From the first line through the line containing "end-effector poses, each", transcribe the records exactly and include no other lines.

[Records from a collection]
---*---
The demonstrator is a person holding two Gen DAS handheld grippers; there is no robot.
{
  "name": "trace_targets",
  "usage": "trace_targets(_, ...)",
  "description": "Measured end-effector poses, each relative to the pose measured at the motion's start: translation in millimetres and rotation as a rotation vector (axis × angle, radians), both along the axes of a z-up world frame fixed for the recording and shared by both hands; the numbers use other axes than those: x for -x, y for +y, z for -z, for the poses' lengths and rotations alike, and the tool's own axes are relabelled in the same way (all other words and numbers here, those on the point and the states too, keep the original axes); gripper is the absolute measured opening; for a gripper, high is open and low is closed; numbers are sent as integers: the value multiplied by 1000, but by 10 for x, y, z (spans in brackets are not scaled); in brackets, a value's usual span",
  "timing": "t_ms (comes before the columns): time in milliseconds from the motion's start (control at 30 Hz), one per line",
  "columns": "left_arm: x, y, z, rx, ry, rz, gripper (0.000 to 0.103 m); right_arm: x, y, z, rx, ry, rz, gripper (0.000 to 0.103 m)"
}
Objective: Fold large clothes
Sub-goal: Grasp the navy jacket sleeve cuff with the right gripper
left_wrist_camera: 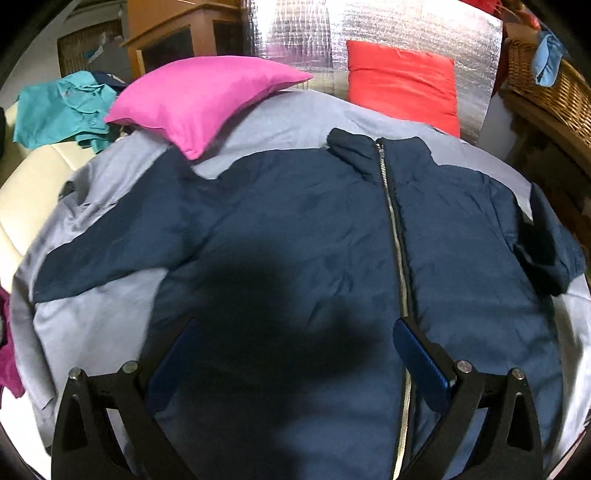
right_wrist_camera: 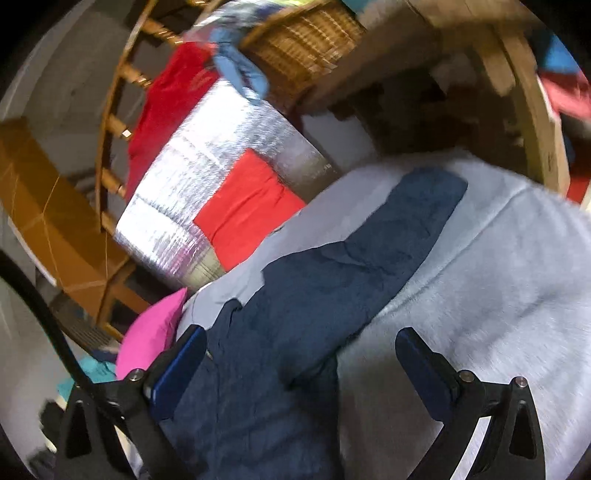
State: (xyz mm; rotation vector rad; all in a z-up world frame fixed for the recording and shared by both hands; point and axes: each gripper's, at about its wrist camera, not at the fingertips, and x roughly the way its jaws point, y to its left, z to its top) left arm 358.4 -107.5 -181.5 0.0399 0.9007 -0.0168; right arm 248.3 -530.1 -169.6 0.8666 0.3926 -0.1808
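Observation:
A navy zip-up jacket (left_wrist_camera: 295, 229) lies front-up and spread flat on a grey sheet (left_wrist_camera: 92, 325), collar at the far end, its zipper (left_wrist_camera: 395, 236) closed. One sleeve stretches out to the left, the other is bunched at the right edge. My left gripper (left_wrist_camera: 295, 343) hovers open above the jacket's lower body, casting a dark shadow on it. In the right wrist view the jacket's right sleeve (right_wrist_camera: 369, 258) runs away from me across the sheet (right_wrist_camera: 498, 295). My right gripper (right_wrist_camera: 301, 354) stands open over the sleeve's near end, nothing held.
A pink pillow (left_wrist_camera: 207, 99) and a red pillow (left_wrist_camera: 402, 85) rest at the head of the bed against a silver foil panel (left_wrist_camera: 369, 26). Teal clothes (left_wrist_camera: 62, 110) lie far left. A wicker basket (left_wrist_camera: 550, 88) stands at right, wooden furniture (left_wrist_camera: 177, 33) behind.

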Motion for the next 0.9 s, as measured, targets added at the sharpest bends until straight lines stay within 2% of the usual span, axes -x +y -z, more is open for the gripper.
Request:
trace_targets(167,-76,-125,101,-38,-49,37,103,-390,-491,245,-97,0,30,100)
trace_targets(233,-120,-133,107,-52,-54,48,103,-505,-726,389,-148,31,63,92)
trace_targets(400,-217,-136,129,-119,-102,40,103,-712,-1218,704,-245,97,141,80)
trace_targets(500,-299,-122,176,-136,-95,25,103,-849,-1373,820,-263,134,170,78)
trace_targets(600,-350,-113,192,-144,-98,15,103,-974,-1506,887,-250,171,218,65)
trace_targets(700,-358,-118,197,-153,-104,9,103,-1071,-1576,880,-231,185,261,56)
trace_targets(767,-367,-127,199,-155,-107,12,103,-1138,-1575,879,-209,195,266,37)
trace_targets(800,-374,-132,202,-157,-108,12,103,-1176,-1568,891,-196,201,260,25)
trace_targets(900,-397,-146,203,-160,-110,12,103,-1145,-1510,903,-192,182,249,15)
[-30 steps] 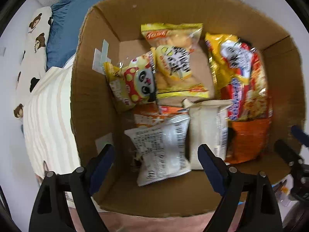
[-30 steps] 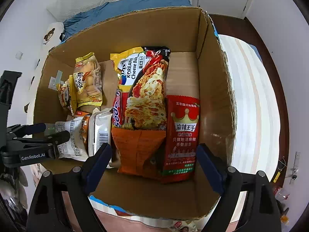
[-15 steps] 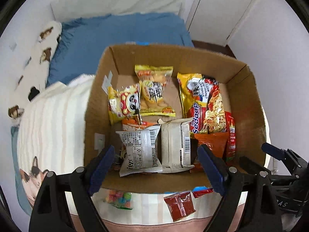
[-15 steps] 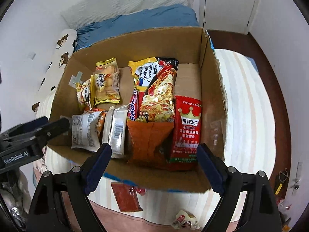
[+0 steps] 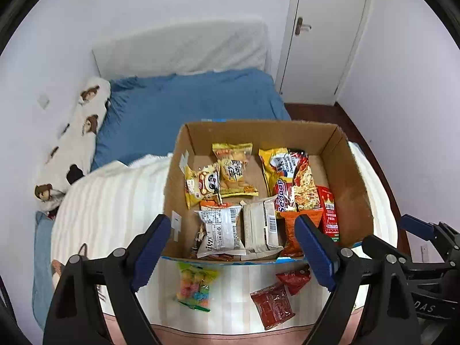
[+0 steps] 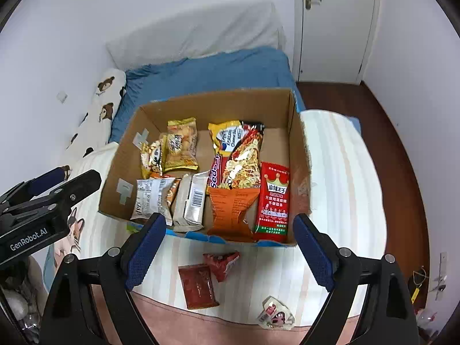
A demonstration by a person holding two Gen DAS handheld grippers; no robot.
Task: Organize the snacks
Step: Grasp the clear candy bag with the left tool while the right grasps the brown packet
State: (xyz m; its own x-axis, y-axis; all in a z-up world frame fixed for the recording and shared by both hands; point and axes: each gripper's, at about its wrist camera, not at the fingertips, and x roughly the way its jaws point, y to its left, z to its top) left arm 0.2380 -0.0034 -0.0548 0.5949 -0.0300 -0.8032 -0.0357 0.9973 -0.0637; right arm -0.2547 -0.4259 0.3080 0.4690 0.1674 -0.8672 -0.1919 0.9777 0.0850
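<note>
A cardboard box [image 5: 349, 189] [image 6: 297, 155] sits on the striped bed cover and holds several snack packets, among them a red packet with a crown [image 6: 273, 201]. In front of it lie a colourful candy bag [image 5: 195, 286], a flat dark red packet [image 5: 271, 304] [image 6: 198, 286] and a small red packet [image 5: 294, 277] [image 6: 221, 263]. A small white packet [image 6: 274, 313] lies nearer. My left gripper [image 5: 233, 254] is open and empty above the loose packets. My right gripper [image 6: 227, 251] is open and empty above the red packets.
The bed has a blue sheet [image 5: 187, 106], a bear-print pillow [image 5: 74, 149] at the left wall and a white headboard cushion [image 5: 184, 49]. A white door [image 5: 325, 28] and dark wood floor [image 6: 396, 149] are at the right.
Both grippers have pulled back and up from the box. The bed cover and loose packets in front of the box have come into view. Both stay open.
</note>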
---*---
▸ Your solution:
The demonstrator is a person holding two Gen DAS handheld grippers; there is no robot.
{
  "name": "trace_targets",
  "usage": "trace_targets(_, ...)",
  "description": "Measured end-effector poses, each relative to the pose measured at the motion's start: translation in millimetres and rotation as a rotation vector (axis × angle, radians), both along the axes of a z-up world frame fixed for the recording and shared by both hands; the numbers use other axes than those: x for -x, y for +y, z for -z, for the poses' lengths and rotations alike, and the tool's own axes are relabelled in the same way (all other words and numbers here, those on the point and the states too, keep the original axes); gripper is the absolute measured opening; for a gripper, high is open and low is closed; numbers are sent as integers: the value multiplied by 1000, but by 10 for x, y, z (spans in brackets are not scaled); in brackets, a value's usual span",

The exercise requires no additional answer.